What you will do
Whenever an image turns up, omit it and return the remaining data exactly.

Collected material

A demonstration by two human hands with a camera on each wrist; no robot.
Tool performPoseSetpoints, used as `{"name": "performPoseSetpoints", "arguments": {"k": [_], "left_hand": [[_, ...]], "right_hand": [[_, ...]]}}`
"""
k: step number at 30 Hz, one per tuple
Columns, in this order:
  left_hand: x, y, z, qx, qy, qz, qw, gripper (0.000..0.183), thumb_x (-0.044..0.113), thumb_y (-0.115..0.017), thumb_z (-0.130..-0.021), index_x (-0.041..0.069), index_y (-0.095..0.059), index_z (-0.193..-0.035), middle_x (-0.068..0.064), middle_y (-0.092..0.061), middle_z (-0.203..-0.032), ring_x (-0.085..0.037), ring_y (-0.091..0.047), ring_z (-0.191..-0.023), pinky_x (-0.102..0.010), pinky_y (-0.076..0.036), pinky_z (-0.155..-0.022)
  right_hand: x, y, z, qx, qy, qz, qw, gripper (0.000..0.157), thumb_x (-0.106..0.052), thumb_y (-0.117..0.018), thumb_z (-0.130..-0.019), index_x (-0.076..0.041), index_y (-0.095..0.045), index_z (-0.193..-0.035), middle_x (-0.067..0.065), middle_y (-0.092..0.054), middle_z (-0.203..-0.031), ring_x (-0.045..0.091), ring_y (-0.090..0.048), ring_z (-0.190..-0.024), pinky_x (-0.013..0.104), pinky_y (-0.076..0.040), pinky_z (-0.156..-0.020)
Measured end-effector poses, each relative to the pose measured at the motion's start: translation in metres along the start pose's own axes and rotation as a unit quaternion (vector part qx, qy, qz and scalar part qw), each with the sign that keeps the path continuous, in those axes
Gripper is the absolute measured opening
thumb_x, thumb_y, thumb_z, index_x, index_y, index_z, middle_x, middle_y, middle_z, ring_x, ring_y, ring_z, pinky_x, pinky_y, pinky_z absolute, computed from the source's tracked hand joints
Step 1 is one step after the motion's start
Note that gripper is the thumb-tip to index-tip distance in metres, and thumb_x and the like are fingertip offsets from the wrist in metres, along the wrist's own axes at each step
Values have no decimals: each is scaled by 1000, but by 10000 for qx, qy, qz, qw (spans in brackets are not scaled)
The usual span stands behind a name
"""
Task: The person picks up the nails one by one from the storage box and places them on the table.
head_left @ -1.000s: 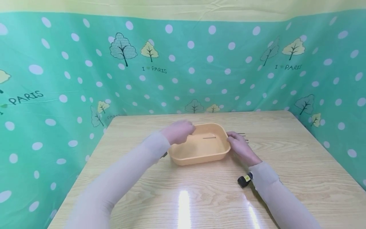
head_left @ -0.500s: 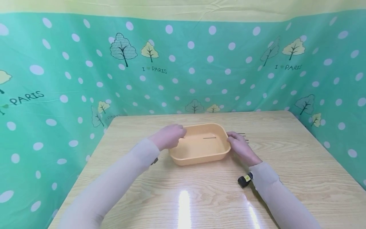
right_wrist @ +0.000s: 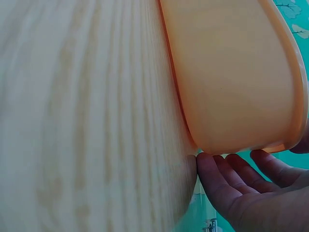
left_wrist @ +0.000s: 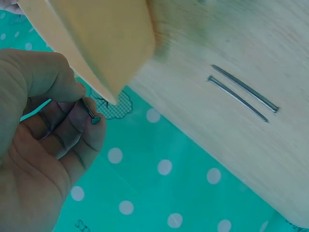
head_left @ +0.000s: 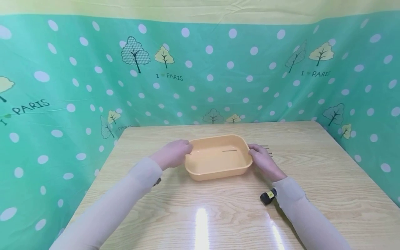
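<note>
My left hand (head_left: 173, 153) is at the left end of a shallow orange plastic tray (head_left: 218, 172). Between thumb and fingers it pinches a nail (left_wrist: 91, 112), whose head pokes out in the left wrist view. One more nail (head_left: 229, 150) lies on the tray's floor. With the thumb at the rim and fingers against the outer wall, my right hand (head_left: 264, 160) holds the tray's right end. In the left wrist view, two nails (left_wrist: 246, 88) lie side by side on the table; the head view does not show them.
Several nails (head_left: 265, 148) lie on the wooden table (head_left: 231, 211) just beyond my right hand. A green dotted curtain (head_left: 200, 86) hangs behind the table and along both sides. Black wrist camera gear (head_left: 267, 197) sits at the right cuff.
My left hand has moved left and slightly down, from above the tray's interior to its left rim, with a nail between its fingers. My right hand and the tray stay in place.
</note>
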State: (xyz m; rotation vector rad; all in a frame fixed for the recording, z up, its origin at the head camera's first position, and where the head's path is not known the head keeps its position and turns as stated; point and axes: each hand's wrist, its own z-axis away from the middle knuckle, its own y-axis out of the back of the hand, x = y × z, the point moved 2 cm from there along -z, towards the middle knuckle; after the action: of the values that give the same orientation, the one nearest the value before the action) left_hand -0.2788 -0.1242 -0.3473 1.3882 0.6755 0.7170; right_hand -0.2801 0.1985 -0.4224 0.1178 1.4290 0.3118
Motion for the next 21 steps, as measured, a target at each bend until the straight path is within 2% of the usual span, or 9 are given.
{"name": "performPoseSetpoints", "arguments": {"k": [12, 16, 21], "left_hand": [[-16, -6, 20, 19, 223, 173, 9996, 28, -9, -65, -77, 9, -64, -99, -3, -60, -93, -21, -61, -86, -32, -53, -74], [-24, -9, 27, 94, 328, 163, 9993, 25, -6, -69, -77, 11, -63, -95, -2, -60, -92, -21, -62, -85, -30, -54, -73], [-33, -14, 34, 142, 391, 161, 9990, 23, -7, -67, -77, 10, -63, -92, -4, -60, -89, -19, -60, -79, -28, -53, -68]], "right_hand": [[1, 0, -2, 6, 38, -58, 10000, 48, -14, -38, -95, 3, -38, -140, 22, -46, -136, 34, -52, -117, 44, -42, -101], [1, 0, -2, 37, 18, -7, 10000, 48, -14, -37, -95, 2, -39, -140, 21, -47, -135, 32, -53, -116, 43, -44, -100], [2, -1, -2, 51, -3, -9, 10000, 48, -14, -38, -95, 2, -39, -140, 20, -47, -134, 32, -53, -115, 42, -44, -99]]}}
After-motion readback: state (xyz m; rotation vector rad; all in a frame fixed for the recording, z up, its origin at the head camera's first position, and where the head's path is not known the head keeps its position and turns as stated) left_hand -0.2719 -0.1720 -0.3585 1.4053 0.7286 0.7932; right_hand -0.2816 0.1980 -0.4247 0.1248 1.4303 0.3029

Task result
A demonstration by two human hands with a camera on each wrist; no robot.
Tool performPoseSetpoints, used as `{"name": "performPoseSetpoints", "arguments": {"k": [_], "left_hand": [[_, ...]], "right_hand": [[_, ...]]}}`
"""
k: step number at 30 Hz, one per tuple
Columns, in this order:
  left_hand: x, y, z, qx, qy, qz, qw, gripper (0.000..0.183), thumb_x (-0.044..0.113), thumb_y (-0.115..0.017), thumb_z (-0.130..-0.021), index_x (-0.041..0.069), index_y (-0.095..0.059), index_z (-0.193..-0.035), middle_x (-0.068..0.064), middle_y (-0.092..0.061), middle_z (-0.203..-0.032), ring_x (-0.085..0.037), ring_y (-0.091..0.047), ring_z (-0.191..-0.023), pinky_x (-0.102..0.010), pinky_y (-0.076..0.036), pinky_z (-0.155..-0.022)
  right_hand: x, y, z, qx, qy, qz, qw, gripper (0.000..0.157), thumb_x (-0.106..0.052), thumb_y (-0.117..0.018), thumb_z (-0.130..-0.019), index_x (-0.076..0.041), index_y (-0.095..0.045), index_z (-0.193..-0.035), middle_x (-0.067..0.065), middle_y (-0.092..0.054), middle_z (-0.203..-0.031), ring_x (-0.045..0.091), ring_y (-0.090..0.048), ring_z (-0.190..-0.024), pinky_x (-0.013..0.104), pinky_y (-0.076..0.040), pinky_z (-0.156..-0.020)
Measured end-effector poses, each relative to the pose measured at the motion's start: translation in metres along the start pose's own axes and rotation as a unit quaternion (vector part qx, qy, qz and scalar part qw), each with the sign that keeps the path continuous, in those axes
Gripper is the absolute measured opening
thumb_x, thumb_y, thumb_z, index_x, index_y, index_z, middle_x, middle_y, middle_z, ring_x, ring_y, ring_z, pinky_x, pinky_y, pinky_z absolute, computed from the source's tracked hand joints
Step 1 is one step after the motion's start
Note that gripper is the thumb-tip to index-tip distance in metres, and thumb_x and the like are fingertip offsets from the wrist in metres, along the wrist's own axes at each step
Values have no decimals: each is scaled by 1000, but by 10000 for qx, qy, qz, qw (spans in brackets are not scaled)
The usual span stands behind a name
"""
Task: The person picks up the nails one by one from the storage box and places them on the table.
head_left @ -1.000s: 
head_left @ -0.500s: 
right_wrist @ +0.000s: 
left_wrist @ +0.000s: 
head_left @ +0.000s: 
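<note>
My left hand (head_left: 173, 153) is at the left end of a shallow orange plastic tray (head_left: 218, 172). Between thumb and fingers it pinches a nail (left_wrist: 91, 112), whose head pokes out in the left wrist view. One more nail (head_left: 229, 150) lies on the tray's floor. With the thumb at the rim and fingers against the outer wall, my right hand (head_left: 264, 160) holds the tray's right end. In the left wrist view, two nails (left_wrist: 246, 88) lie side by side on the table; the head view does not show them.
Several nails (head_left: 265, 148) lie on the wooden table (head_left: 231, 211) just beyond my right hand. A green dotted curtain (head_left: 200, 86) hangs behind the table and along both sides. Black wrist camera gear (head_left: 267, 197) sits at the right cuff.
My left hand has moved left and slightly down, from above the tray's interior to its left rim, with a nail between its fingers. My right hand and the tray stay in place.
</note>
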State: (xyz m; rotation vector rad; all in a frame fixed for the recording, z up, its origin at the head camera's first position, and where the head's path is not known the head keeps its position and turns as stated; point and axes: each hand's wrist, its own z-axis away from the middle knuckle, its own y-axis out of the back of the hand, x = y × z, the point moved 2 cm from there along -z, towards the middle knuckle; after the action: of the values that give the same orientation, the one nearest the value before the action) left_hand -0.2788 -0.1242 -0.3473 1.3882 0.6755 0.7170; right_hand -0.2801 0.1985 -0.4224 0.1178 1.4290 0.3118
Motion for the next 21 steps, as measured, a target at each bend until the straight path is within 2% of the usual span, or 9 are given.
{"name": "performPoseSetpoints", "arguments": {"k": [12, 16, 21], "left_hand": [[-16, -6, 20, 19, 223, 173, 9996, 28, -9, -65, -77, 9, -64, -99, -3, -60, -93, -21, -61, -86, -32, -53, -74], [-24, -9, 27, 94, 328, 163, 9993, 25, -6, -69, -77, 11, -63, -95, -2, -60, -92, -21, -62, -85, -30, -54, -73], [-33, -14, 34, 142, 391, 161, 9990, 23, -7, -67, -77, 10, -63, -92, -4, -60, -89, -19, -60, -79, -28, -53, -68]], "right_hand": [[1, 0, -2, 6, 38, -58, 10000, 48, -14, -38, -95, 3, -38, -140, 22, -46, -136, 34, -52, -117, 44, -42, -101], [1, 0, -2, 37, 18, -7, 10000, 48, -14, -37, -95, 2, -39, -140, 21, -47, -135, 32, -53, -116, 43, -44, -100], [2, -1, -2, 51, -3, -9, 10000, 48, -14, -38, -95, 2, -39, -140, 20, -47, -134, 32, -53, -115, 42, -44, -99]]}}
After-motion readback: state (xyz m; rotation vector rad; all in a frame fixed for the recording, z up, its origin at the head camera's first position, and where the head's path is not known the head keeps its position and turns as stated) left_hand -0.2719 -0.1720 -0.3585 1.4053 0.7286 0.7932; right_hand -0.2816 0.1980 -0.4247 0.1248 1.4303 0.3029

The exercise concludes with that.